◆ What you should do
Repeat every line of the material below exactly.

◆ Input data
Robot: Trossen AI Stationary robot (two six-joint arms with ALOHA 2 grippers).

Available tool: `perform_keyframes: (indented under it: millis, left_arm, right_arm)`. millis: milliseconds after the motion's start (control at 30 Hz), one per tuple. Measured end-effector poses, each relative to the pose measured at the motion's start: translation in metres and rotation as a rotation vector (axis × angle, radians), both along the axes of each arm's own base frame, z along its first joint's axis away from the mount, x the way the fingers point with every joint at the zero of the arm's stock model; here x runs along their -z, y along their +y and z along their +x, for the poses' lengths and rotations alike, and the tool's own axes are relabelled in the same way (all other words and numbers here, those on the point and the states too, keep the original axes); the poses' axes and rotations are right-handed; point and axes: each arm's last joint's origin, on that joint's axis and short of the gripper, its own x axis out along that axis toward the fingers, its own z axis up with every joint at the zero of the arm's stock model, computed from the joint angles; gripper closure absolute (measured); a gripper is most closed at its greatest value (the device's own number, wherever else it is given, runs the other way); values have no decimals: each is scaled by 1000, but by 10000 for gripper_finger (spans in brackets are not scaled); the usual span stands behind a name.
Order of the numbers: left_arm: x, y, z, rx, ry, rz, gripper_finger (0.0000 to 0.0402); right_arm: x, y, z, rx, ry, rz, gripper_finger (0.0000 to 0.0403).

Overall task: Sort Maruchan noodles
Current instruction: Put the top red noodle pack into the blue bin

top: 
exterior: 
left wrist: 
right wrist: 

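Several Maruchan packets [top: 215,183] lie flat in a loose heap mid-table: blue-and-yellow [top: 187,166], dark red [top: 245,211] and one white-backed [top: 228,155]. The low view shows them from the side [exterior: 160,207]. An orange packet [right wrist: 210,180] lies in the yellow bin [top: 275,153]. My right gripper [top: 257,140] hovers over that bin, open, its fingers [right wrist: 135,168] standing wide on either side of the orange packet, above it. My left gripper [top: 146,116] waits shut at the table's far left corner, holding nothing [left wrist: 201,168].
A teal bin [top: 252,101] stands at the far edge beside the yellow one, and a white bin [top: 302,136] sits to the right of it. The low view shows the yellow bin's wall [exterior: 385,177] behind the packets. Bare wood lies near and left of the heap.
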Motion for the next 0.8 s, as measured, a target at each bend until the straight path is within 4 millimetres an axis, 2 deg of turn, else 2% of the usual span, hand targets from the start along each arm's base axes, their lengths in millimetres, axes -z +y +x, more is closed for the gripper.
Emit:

◆ Result for this exercise
Robot: Trossen AI Stationary robot (two six-joint arms with ALOHA 2 grippers).

Available tool: `perform_keyframes: (indented under it: millis, left_arm, right_arm)`. millis: milliseconds after the motion's start (control at 30 Hz), one per tuple. Measured end-effector poses, each relative to the pose measured at the motion's start: translation in metres and rotation as a rotation vector (axis × angle, radians), both along the axes of each arm's own base frame, z along its first joint's axis away from the mount, x the way the fingers point with every joint at the zero of the arm's stock model; here x runs along their -z, y along their +y and z along their +x, for the poses' lengths and rotations alike, and the tool's own axes are relabelled in the same way (all other words and numbers here, those on the point and the states too, keep the original axes); the poses' axes and rotations are right-handed; point and axes: each arm's last joint's origin, on that joint's axis and short of the gripper, its own x axis out along that axis toward the fingers, its own z axis up with every joint at the zero of the arm's stock model, computed from the joint angles; gripper closure absolute (measured); a gripper is most closed at its greatest value (the device's own number, wherever else it is given, runs the other way); values have no decimals: each is scaled by 1000, but by 10000 for gripper_finger (spans in brackets are not scaled); the usual span stands behind a name.
Order of the numbers: left_arm: x, y, z, rx, ry, rz, gripper_finger (0.0000 to 0.0402); right_arm: x, y, z, rx, ry, rz, gripper_finger (0.0000 to 0.0403).

Overall task: Sort Maruchan noodles
Current instruction: Put the top red noodle pack into the blue bin

top: 
exterior: 
left wrist: 
right wrist: 

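Several Maruchan packets [top: 215,183] lie flat in a loose heap mid-table: blue-and-yellow [top: 187,166], dark red [top: 245,211] and one white-backed [top: 228,155]. The low view shows them from the side [exterior: 160,207]. An orange packet [right wrist: 210,180] lies in the yellow bin [top: 275,153]. My right gripper [top: 257,140] hovers over that bin, open, its fingers [right wrist: 135,168] standing wide on either side of the orange packet, above it. My left gripper [top: 146,116] waits shut at the table's far left corner, holding nothing [left wrist: 201,168].
A teal bin [top: 252,101] stands at the far edge beside the yellow one, and a white bin [top: 302,136] sits to the right of it. The low view shows the yellow bin's wall [exterior: 385,177] behind the packets. Bare wood lies near and left of the heap.
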Motion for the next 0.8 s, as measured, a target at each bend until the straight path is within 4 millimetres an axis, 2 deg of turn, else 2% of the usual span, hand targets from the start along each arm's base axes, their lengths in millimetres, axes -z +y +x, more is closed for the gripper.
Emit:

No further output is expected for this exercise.